Web Crawl Like a Pro

9 min readAug 1, 2023

Welcome back! Let’s talk about web crawling, there’s one thing hackers love and it is to crawl websites to find security holes for them to exploit. As a hacker you want to abuse everything you can that benefits you so let’s begin. Let’s first start to understand what URLs are, what websites are, and how they work.

What are URLs?

URLs are like addresses for websites and online resources. Just like how your home address tells people where to find your house, a URL tells computers where to find a specific website or file on the internet.

Here’s a breakdown of a URL:

The beginning part: It usually starts with “http://” or “https://” to show how to access the resource. It’s like saying “Hey, use this method to reach the website!”
The middle part: This is the name of the website, like “example.com” or “google.com.” It’s the place you want to visit, just like the name of a store or a house.
The next part: It’s like the directions inside the website. It tells the computer exactly which page or file you want to see, like a specific product in a store or a particular picture in a photo album.
Optional extras: Sometimes, there are extra details added to the URL. These can help you do specific things on the website, like searching for something or going to a particular section of a page.

So, when you type a URL into your web browser and hit Enter, the browser uses this information to find the website’s location and then shows you the content you wanted to see.

For example:

If your blog post is about a cute cat video on YouTube, the URL might look like this:

https://www.youtube.com/watch?v=abcd1234

“https://” tells the computer to use a secure method to access the website.
“www.youtube.com" is the name of the website (YouTube).
“/watch?v=abcd1234” is the path that takes you to the specific video you want to watch.

What are websites?

Websites are online locations on the internet that contain information, images, videos, and other resources that people can access using web browsers like Google Chrome, Mozilla Firefox, or Safari.

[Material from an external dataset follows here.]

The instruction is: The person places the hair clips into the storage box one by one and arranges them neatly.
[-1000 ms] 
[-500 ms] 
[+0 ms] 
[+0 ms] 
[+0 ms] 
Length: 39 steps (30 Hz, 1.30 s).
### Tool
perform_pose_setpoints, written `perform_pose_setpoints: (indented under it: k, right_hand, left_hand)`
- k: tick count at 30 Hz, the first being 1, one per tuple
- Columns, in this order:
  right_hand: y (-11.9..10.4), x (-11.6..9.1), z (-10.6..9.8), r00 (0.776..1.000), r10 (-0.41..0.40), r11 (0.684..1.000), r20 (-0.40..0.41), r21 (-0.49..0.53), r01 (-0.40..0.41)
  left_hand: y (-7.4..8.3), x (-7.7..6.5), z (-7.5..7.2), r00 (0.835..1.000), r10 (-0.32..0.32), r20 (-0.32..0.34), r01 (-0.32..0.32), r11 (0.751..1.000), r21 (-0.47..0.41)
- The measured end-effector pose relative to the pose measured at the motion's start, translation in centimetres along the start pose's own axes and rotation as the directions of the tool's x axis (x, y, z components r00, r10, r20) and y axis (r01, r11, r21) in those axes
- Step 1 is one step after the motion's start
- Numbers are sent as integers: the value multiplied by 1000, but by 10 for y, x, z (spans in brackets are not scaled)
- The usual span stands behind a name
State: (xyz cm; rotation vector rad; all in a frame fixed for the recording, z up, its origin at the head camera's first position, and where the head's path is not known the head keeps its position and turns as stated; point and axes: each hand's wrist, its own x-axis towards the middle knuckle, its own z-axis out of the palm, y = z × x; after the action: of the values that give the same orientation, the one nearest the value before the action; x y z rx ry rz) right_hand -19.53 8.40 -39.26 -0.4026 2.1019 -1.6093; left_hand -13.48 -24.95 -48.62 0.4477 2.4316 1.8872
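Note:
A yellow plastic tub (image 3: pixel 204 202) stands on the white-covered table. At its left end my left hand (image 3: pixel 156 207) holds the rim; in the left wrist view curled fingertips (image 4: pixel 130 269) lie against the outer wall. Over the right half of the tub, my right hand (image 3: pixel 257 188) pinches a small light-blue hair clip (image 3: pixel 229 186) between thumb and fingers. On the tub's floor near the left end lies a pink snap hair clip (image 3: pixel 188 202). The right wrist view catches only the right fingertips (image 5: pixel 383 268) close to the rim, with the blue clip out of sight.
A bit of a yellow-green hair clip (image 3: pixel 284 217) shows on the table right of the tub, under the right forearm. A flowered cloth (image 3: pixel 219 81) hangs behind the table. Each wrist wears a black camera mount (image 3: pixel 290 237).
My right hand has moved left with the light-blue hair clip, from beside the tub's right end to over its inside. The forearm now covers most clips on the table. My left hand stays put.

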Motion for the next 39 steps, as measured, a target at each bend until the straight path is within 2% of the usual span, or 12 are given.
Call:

Think of websites as virtual places where you can find all sorts of content and interact with various services.

Imagine the internet as a vast digital world, and each website is like a building or a house within that world. Each website has its unique address (URL) that helps people find and visit it.

Websites can serve various purposes:

Informational Websites: These websites provide information about specific topics, like news websites, educational sites, or Wikipedia.
E-commerce Websites: These websites are online stores where you can buy products and services, like Amazon, eBay, or Etsy.
Social Media Websites: These platforms allow you to connect and interact with friends, share posts, pictures, and videos. Examples include Facebook, Twitter, and Instagram.
Blogs and Personal Websites: Blogs are like online journals where individuals or groups share their thoughts, experiences, and expertise on various topics.
Entertainment Websites: These sites offer fun and entertainment, like streaming platforms (Netflix, YouTube), online games, or comic websites.
Business Websites: Many companies and organizations have their websites to showcase their products, services, and contact information.
Government and Institutional Websites: These websites provide official information and services from governments, universities, and other institutions.

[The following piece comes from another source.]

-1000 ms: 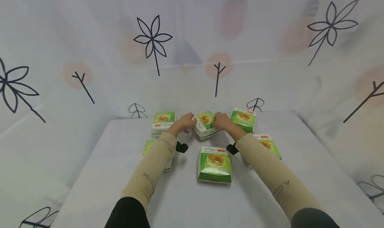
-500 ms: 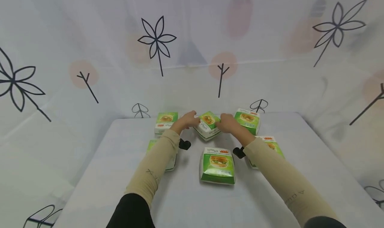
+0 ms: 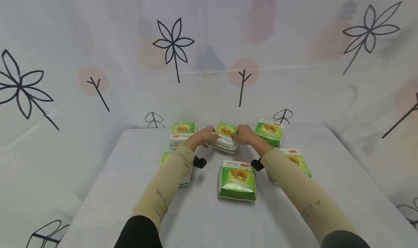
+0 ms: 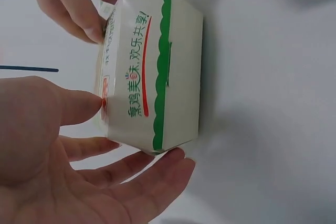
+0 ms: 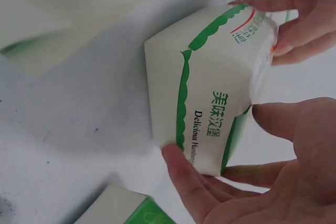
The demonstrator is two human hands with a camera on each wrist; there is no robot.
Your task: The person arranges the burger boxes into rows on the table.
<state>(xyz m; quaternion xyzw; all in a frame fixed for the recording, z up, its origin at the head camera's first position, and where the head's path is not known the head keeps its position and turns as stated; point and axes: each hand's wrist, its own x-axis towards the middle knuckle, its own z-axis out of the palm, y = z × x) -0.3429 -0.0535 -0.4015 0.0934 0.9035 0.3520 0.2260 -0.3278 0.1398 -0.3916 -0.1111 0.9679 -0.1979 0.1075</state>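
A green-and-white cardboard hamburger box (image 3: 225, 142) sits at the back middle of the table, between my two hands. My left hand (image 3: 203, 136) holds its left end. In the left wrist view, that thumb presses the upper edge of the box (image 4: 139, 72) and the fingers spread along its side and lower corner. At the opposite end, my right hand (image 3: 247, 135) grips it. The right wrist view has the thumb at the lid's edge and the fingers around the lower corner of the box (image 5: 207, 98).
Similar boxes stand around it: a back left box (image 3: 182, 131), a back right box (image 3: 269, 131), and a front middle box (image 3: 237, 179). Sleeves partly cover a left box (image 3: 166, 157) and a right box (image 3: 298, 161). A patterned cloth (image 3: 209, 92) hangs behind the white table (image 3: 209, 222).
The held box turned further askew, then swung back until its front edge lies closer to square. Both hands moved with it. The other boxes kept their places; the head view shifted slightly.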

When you type a website’s URL into your web browser, the browser uses the internet to locate the website’s server (a powerful computer that hosts the website) and retrieves the content stored there. The browser then displays the website’s content on your screen, allowing you to navigate and interact with the information presented.

Websites have become an essential part of our daily lives, offering a wealth of knowledge, entertainment, and services just a click away. They enable us to connect globally, explore new ideas, and access a vast array of resources at our fingertips.

What is HTTP/HTTPS?

HTTP is called the “The Hypertext Transfer Protocol” and HTTPS is called “Hypertext Transfer Protocol Secure” it encrypts network traffic from threat actors like Hackers, it’s there to prevent them from intercepting it. Although HTTP doesn’t have an encryption layer to it so that’s more likely vulnerable to data being intercepted by cyber criminals. HTTP/HTTPS is used worldwide for communication on the internet which brings us back to URLs at the first part mentioned from the origin area of the URL “http://” Without that protocol you can consider your or whoever’s website offline. In networking when we talk about port protocols “http://” is being hosted by port 80 or port 443, sometimes port 8080.

What is a web crawler?

A web crawler or web crawling is whenever an attacker or whoever sends rapid web requests to the “HTTP/HTTPS” server, like many protocols it uses various commands like GET, POST, PUT, DELETE, HEAD, OPTIONS, PATCH, TRACE, CONNECT, LINK, UNLINK, what do they do you ask?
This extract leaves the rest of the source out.